Deploying a RAG system is straightforward. Knowing whether it actually works is harder. This playbook walks through building a practical evaluation framework that catches regressions before your users do.
Step 1: Curate a Golden Test Set
Start with 50–100 question-answer pairs that represent real user queries. For each pair, include:
- The question as a user would phrase it
- The expected answer or acceptable answer range
- The source passages that contain the ground truth
This dataset is your single source of truth. Every evaluation metric flows from it.
Step 2: Measure Retrieval Quality
Before evaluating generated answers, verify that the retriever is surfacing the right documents:
- Recall@K — what fraction of relevant passages appear in the top K retrieved chunks?
- Mean Reciprocal Rank — how high does the first relevant chunk rank?
If retrieval is poor, no amount of generation tuning will help. Fix retrieval first.

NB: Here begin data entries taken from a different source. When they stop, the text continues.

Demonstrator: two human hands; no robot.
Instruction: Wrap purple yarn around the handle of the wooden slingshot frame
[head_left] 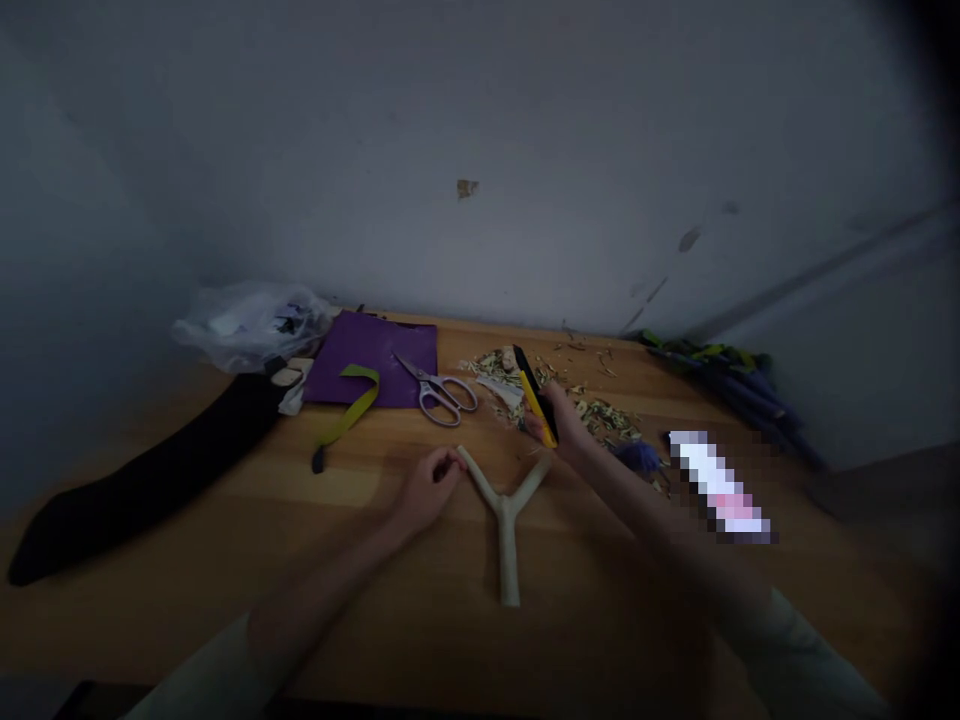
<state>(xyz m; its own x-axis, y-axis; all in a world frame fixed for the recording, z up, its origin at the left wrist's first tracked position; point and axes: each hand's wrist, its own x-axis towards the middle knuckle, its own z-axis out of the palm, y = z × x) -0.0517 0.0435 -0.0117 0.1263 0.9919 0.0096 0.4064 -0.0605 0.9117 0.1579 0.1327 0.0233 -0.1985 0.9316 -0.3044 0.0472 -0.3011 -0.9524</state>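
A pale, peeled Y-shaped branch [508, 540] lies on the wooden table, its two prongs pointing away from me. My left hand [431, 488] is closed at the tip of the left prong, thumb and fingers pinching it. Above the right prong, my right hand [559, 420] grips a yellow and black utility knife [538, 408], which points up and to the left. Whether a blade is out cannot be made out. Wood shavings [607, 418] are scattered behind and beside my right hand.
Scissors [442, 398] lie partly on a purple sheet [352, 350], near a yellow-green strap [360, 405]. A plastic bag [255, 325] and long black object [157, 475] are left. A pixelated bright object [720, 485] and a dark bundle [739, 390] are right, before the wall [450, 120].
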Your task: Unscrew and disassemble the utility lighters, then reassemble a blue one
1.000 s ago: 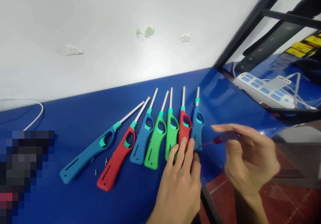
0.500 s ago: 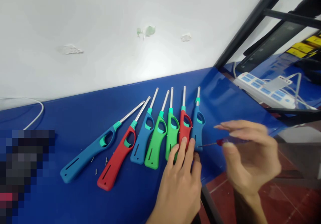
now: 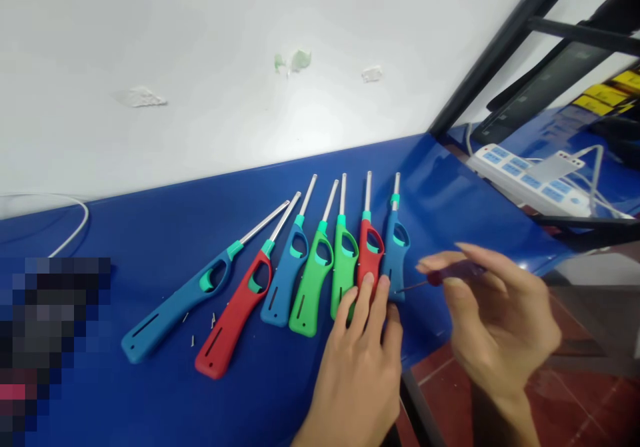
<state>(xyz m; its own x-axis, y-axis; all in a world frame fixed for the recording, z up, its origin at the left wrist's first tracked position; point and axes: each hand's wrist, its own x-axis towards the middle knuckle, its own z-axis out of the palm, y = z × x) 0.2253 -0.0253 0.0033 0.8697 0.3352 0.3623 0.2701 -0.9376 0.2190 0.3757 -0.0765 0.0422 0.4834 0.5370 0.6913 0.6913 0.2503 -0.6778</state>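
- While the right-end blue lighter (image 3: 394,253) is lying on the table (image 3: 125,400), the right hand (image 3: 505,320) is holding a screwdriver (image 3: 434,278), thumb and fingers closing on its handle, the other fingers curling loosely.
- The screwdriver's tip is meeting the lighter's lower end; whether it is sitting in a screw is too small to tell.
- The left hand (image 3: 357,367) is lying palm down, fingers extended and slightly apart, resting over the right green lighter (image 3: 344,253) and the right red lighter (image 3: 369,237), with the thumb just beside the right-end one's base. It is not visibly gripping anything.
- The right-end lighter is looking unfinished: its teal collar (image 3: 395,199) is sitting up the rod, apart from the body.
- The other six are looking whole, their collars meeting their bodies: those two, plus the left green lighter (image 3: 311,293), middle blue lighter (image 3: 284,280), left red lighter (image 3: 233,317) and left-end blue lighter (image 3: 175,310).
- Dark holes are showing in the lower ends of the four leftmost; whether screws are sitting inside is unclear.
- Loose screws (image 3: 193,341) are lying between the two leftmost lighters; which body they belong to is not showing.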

Step 3: Measure Answer Faithfulness
A correct answer that hallucinates unsupported claims is worse than no answer. For each generated response, check:
- Attribution — can every claim in the answer be traced to a retrieved passage?
- Contradiction — does the answer contradict any retrieved passage?
LLM-as-judge works well here: prompt a separate model to verify each claim against the source text.
Step 4: Measure End-to-End Quality
Finally, evaluate the full pipeline output:
- Correctness — does the answer match the golden answer?
- Completeness — does it cover all key points?
- Conciseness — is it free of irrelevant information?
Score these on a simple 1–3 scale. Automate scoring with an LLM judge and spot-check 10% manually.
Step 5: Automate and Gate
Wire the evaluation into your CI pipeline:
- Run the golden test set on every retriever or prompt change
- Fail the build if Recall@5 drops below your baseline
- Flag answer faithfulness regressions for human review
This turns evaluation from a one-time exercise into a continuous quality gate.